You need to remember that map is always the first task, followed by reduce. Usually, the input and output are stocked in a file system. The framework schedules and monitors tasks, and when tasks fail, they are executed again.

In the MapReduce framework, there is one master, JobTracker, and one slave, TaskTracker, in every node of a cluster. JobTracker manages the resources, and schedules and monitors the job tasks of slaves. The slaves perform the tasks received from the master and send statuses of the tasks to the master at certain times. The JobTracker is the sensible point of MapReduce, because if it fails, its corresponding jobs are broken off.

Hadoop Distributed File System

Hadoop can work directly with many distributed file systems, but its specific file system is the Hadoop Distributed File System (HDSF) . The base of HDFS is the Google File System (GFS). It is specifically created to run on clusters with thousands of nodes.

The architecture of HDFS is based on the master-slave model , in which the master has just one NameNode whose task is to manage the metadata of file system; but there is one or more slave DataNodes, where the data is actually stored. In HDFS, a file is broken into blocks that are stocked in more DataNodes. The NameNode establishes the spread of blocks to the DataNodes. It also sends instructions to DataNodes to create, delete, or replicate blocks. DataNodes read and write operations in the file system, and also create, delete, and replicate blocks based on the instructions it receives. If the option to have a SecondaryNameNode on a machine other than NameNode is not set, the file system goes offline; but DataNode is replicated on multiple servers. It is not recommended to host DataNode, JobTracker, and TaskTracker on the same system.

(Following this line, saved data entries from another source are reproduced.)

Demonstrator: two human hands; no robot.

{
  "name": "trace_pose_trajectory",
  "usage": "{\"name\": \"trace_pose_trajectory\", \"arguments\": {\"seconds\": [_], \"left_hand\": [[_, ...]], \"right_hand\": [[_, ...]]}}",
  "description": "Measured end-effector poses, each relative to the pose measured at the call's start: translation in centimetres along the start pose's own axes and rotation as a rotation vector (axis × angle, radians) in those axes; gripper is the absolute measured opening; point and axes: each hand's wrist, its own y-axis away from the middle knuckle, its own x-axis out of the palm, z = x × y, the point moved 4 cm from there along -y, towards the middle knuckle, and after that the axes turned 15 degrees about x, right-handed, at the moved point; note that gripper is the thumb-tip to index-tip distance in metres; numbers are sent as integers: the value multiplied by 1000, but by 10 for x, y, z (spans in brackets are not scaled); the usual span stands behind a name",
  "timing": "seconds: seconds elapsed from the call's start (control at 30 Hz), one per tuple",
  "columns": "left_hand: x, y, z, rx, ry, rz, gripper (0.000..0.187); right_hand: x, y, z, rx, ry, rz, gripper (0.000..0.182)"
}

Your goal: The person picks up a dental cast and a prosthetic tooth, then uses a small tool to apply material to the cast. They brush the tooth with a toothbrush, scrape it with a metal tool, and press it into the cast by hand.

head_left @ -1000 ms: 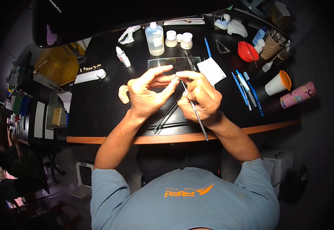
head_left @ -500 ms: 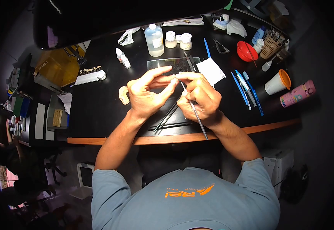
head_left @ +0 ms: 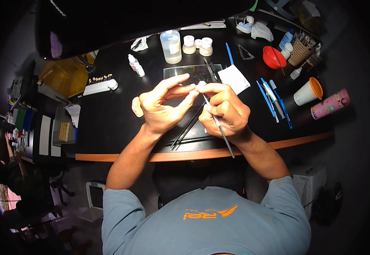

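Note:
My left hand (head_left: 160, 104) pinches a small whitish piece (head_left: 201, 85), like a dental crown, between thumb and fingertips. In my right hand (head_left: 228, 109) is a slim silver-handled tool (head_left: 223, 135); its handle slants down toward the table edge, and its tip is hidden near the piece. The right index finger reaches to the piece and seems to touch it. Beside my left hand lies a beige plaster dental model (head_left: 137, 107), partly covered by the hand. Under the hands, dark thin sticks or tweezers (head_left: 184, 132) rest on the black table.
A glass slab (head_left: 178, 71) lies beyond the hands, with a folded white paper (head_left: 235, 79) to its right. Behind stand a clear bottle (head_left: 171, 46) and several small jars (head_left: 206, 46). Rightward are a red bowl (head_left: 273, 57), toothbrushes (head_left: 281, 102), a cup (head_left: 307, 91) and a pink bottle (head_left: 330, 104).
My right hand has shifted slightly right and down, tilting the tool's handle with it. More of the small whitish piece shows between the fingertips. My left hand stays nearly in place.

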Motion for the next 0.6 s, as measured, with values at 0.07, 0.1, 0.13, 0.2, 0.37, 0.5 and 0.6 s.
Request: {"name": "trace_pose_trajectory", "arguments": {"seconds": [0.07, 0.1, 0.13, 0.2, 0.37, 0.5, 0.6], "left_hand": [[0, -1, 0, -29, 36, -4, 46], [1, -1, 0, -43, 54, -7, 46], [1, -1, -1, -56, 59, -6, 46], [1, 0, -1, -81, 68, -6, 47], [1, 0, 0, -83, 68, -14, 47], [1, 0, -2, -71, 44, -12, 46], [1, 0, -2, -65, 34, -11, 45]], "right_hand": [[0, -1, 1, 3, 3, 4, 31], [-1, -2, 2, 1, 1, 6, 32], [-1, -2, 2, 0, -1, 8, 32], [-1, -2, 1, -7, -15, 11, 32], [0, -3, 2, -3, -8, 13, 32], [0, -2, 1, -1, 5, 8, 31], [-1, -2, 2, 3, 13, 14, 30]]}}
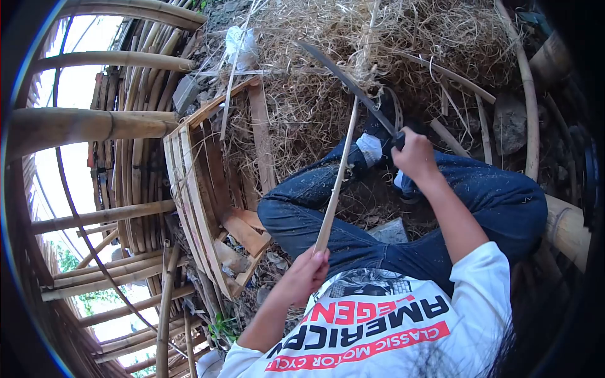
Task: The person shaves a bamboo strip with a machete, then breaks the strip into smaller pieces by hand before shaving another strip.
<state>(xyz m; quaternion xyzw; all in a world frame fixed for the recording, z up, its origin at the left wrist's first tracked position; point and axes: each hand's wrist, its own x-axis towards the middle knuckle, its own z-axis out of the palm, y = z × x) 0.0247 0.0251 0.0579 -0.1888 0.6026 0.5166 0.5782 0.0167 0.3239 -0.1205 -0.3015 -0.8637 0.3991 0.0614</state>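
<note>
A seated person shaves a bamboo strip with a long knife.

The left hand is closed around the strip's lower end above the lap, and the strip slants up across the jeans. The right hand grips the knife handle, the blade meeting the strip's upper end above a heap of shavings. A wooden crate lies beside the left knee.

The person sits with knees bent. The left hand is closed in a fist low, close to the chest, forearm bare. The right hand is clenched further forward, arm stretched out over the knee.
</note>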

Like other file systems, HDFS provides a shell and commands through which the interaction between the user and HDFS is established. The following is an example in which a new directory is created, using the mkdir command.

  • The following is a complete definition of mkdir, where -p option tells that the directory is a parent directory along the path.

    hadoop fs -mkdir46.8 pt [-p] <paths>
  • The following are some examples (from official documentation).

    hadoop fs -mkdir /user/hadoop/dir1 /user/hadoop/dir2
    hadoop fs -mkdir hdfs://nn1.example.com/user/hadoop/dir hdfs://nn2.example.com/user/hadoop/dir

A complete list of shell commands is at https://hadoop.apache.org/docs/r2.7.2/hadoop-project-dist/hadoop-common/FileSystemShell.html .

How Hadoop Works

Hadoop works in three stages, as follows.

Stage 1

A Hadoop job client is submitted to Hadoop by a user or an application for a specific process, providing the following information.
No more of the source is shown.